═══ Records to process ═══

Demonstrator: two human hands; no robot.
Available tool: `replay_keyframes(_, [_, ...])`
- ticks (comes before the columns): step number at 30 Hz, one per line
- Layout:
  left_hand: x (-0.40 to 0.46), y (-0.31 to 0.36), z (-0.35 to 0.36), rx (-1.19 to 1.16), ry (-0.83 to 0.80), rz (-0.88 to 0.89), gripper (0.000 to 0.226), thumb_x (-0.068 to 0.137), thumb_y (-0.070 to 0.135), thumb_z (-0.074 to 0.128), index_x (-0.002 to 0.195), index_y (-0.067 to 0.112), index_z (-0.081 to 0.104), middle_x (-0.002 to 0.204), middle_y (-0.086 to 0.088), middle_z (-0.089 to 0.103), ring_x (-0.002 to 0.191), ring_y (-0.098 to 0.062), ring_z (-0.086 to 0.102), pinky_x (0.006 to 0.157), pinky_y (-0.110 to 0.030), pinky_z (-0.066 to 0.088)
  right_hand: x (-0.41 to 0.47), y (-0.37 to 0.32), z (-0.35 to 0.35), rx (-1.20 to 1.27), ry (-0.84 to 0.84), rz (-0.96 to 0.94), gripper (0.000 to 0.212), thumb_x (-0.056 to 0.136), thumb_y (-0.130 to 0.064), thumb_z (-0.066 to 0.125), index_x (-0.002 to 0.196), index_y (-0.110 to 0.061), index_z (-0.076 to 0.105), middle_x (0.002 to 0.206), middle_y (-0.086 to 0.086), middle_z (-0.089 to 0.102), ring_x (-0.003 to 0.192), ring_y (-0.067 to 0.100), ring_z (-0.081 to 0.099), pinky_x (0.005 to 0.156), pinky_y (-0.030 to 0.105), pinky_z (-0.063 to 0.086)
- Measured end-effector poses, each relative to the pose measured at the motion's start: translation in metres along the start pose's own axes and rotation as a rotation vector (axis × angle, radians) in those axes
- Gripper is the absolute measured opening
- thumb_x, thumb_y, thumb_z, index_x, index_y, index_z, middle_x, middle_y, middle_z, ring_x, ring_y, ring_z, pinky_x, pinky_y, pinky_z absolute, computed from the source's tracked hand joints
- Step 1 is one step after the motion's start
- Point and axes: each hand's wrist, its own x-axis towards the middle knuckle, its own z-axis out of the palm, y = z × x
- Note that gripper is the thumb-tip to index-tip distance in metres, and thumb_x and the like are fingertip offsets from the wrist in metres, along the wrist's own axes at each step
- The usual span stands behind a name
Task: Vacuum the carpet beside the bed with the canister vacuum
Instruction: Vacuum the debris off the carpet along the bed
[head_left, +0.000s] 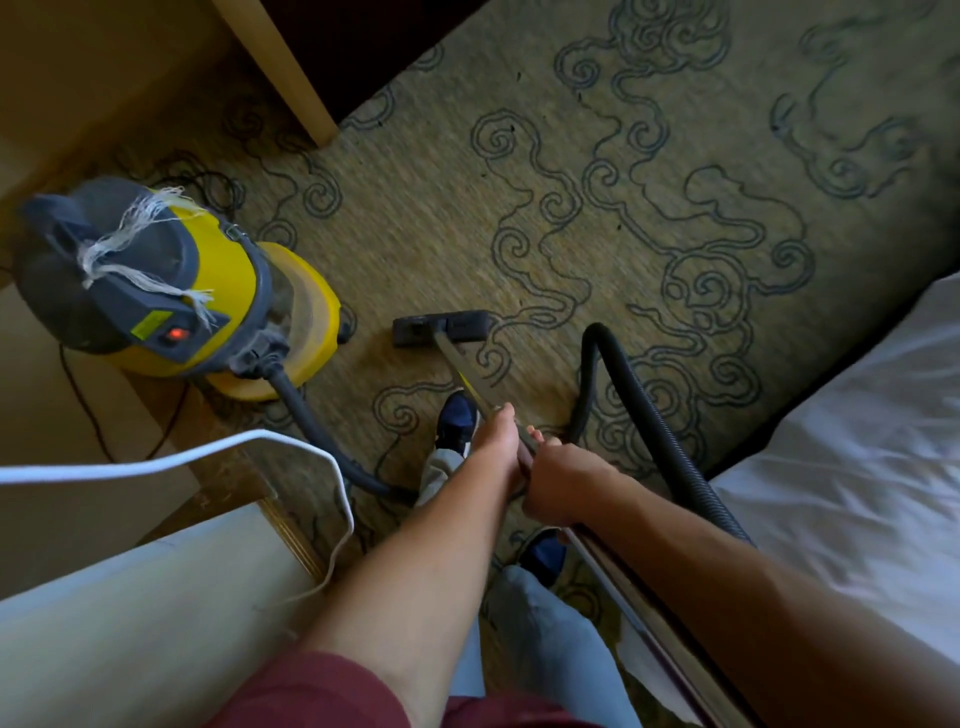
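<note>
A yellow and grey canister vacuum stands on the patterned carpet at the left, its red switch lit. Its black hose loops up on the right and runs back toward me. A metal wand slopes down to the dark floor head, which lies flat on the carpet ahead of my feet. My left hand holds the wand further down. My right hand grips its upper end just behind. The white bed fills the right side.
A wooden furniture leg stands at the top left, with light wooden furniture along the left. A white cord crosses the lower left. A thin dark cable trails by the canister. My shoes stand behind the floor head.
</note>
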Motion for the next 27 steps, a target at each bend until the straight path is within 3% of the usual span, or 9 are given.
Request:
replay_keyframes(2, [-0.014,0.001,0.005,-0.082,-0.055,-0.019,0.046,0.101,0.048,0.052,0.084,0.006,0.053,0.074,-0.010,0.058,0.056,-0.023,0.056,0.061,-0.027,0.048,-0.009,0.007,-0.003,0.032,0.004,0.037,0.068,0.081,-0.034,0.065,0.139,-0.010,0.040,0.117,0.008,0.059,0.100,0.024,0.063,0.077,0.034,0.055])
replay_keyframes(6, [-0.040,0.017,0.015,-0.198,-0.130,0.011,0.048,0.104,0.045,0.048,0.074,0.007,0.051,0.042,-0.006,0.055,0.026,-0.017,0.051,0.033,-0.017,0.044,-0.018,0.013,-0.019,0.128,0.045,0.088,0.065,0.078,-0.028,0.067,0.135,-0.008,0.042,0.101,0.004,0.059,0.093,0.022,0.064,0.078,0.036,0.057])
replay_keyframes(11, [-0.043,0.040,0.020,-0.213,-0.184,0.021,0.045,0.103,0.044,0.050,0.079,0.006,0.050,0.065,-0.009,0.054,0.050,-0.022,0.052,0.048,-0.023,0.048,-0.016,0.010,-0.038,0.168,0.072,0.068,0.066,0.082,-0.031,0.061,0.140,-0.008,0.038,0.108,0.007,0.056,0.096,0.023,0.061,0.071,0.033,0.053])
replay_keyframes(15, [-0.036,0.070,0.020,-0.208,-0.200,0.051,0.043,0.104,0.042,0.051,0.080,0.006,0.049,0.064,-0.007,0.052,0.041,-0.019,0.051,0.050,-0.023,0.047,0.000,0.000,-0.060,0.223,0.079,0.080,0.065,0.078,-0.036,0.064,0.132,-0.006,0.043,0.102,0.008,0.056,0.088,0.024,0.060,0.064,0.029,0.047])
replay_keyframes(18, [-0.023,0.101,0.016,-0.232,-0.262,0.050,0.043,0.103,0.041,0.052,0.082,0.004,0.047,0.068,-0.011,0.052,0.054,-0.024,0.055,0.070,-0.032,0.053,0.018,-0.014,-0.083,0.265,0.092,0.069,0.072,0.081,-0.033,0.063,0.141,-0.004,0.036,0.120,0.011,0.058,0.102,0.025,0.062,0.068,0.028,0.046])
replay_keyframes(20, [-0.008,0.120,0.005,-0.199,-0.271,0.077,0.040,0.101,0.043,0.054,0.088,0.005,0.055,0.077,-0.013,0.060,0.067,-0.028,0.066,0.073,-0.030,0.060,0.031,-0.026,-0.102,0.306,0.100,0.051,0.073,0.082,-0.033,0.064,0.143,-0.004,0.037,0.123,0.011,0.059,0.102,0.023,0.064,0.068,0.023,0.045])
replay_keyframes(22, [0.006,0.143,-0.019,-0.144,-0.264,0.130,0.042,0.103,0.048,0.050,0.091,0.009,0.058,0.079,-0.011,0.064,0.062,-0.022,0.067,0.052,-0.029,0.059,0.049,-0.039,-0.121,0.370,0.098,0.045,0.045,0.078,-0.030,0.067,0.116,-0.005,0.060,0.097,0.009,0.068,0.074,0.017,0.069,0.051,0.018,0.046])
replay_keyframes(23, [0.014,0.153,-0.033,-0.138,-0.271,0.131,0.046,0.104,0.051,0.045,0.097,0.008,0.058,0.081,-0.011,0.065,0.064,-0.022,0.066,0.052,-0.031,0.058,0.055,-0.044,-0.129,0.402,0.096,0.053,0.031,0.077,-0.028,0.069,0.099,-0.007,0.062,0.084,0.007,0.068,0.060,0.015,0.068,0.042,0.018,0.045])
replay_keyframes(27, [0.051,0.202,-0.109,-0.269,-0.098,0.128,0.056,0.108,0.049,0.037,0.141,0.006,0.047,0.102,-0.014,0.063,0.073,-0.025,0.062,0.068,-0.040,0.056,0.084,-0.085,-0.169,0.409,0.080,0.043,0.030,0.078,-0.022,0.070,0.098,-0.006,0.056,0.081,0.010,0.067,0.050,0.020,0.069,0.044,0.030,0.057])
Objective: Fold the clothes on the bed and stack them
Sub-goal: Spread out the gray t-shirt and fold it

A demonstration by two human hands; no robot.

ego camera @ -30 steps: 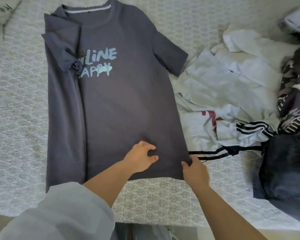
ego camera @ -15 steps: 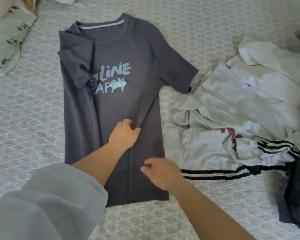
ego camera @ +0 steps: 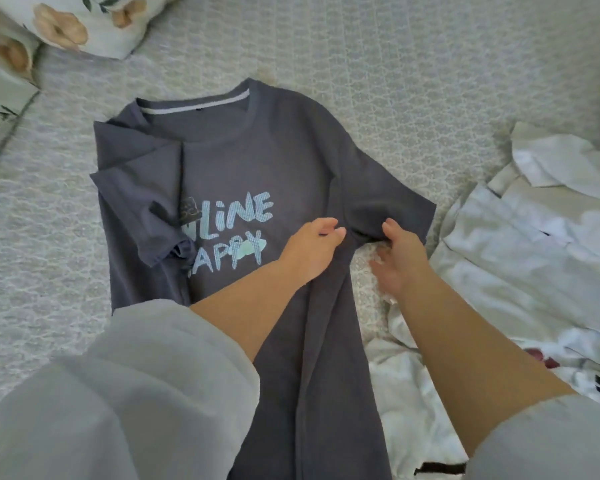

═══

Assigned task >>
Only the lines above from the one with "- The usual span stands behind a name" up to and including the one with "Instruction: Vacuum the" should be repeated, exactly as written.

Solution for this problem >>
- The usual span stands behind a name
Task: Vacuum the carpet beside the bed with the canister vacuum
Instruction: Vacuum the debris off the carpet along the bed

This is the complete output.